__Information supplied__:
*** Block opens ***
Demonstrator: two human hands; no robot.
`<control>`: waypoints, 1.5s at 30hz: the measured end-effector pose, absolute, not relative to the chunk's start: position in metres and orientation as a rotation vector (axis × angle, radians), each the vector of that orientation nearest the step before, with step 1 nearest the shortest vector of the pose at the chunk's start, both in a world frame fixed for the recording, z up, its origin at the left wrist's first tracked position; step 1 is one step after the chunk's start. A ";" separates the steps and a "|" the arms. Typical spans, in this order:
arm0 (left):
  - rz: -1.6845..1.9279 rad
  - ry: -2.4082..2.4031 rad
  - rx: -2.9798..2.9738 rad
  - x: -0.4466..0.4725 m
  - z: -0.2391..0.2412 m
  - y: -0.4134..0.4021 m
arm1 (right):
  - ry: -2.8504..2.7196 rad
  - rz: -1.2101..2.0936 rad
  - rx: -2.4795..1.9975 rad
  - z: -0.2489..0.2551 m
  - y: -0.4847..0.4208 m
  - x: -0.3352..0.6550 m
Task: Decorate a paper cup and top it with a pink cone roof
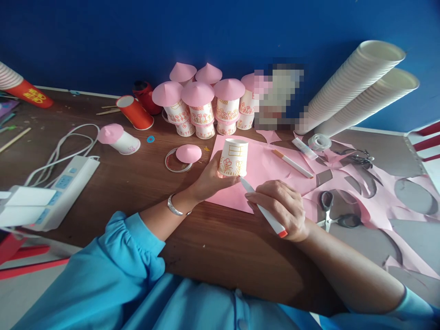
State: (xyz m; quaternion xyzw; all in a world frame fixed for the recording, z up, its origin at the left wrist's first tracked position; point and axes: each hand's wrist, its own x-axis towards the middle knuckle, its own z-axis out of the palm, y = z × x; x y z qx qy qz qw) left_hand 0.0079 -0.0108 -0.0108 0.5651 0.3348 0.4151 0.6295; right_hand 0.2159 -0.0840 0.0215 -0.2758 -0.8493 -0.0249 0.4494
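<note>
Paper cup (pixel 233 158), near-upright, is clasped by your left hand (pixel 210 178), pink paper sheet (pixel 232 198) beneath it; right of the cup, your right hand (pixel 283 208) grips a marker (pixel 271 221) slanting toward its lower edge.

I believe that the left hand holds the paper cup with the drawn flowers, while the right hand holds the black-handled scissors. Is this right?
Not quite: the head view shows the right hand holding a white marker; the black-handled scissors lie apart from it. The left hand does hold the paper cup with the drawn flowers.
</note>
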 end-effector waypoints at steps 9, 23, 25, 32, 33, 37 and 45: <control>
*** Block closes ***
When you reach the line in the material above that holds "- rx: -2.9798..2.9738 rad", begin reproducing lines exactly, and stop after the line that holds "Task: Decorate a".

  - rx: -2.9798..2.9738 rad
  - x: -0.4466..0.4725 m
  - z: -0.2391..0.2412 m
  - y: -0.4134..0.4021 m
arm1 (right):
  - ry: -2.8504..2.7196 rad
  - rz: -1.2101..2.0936 rad
  - rx: -2.4795..1.9975 rad
  - z: -0.2489..0.2551 m
  - y: -0.4847..0.4208 m
  - x: -0.3352..0.6550 m
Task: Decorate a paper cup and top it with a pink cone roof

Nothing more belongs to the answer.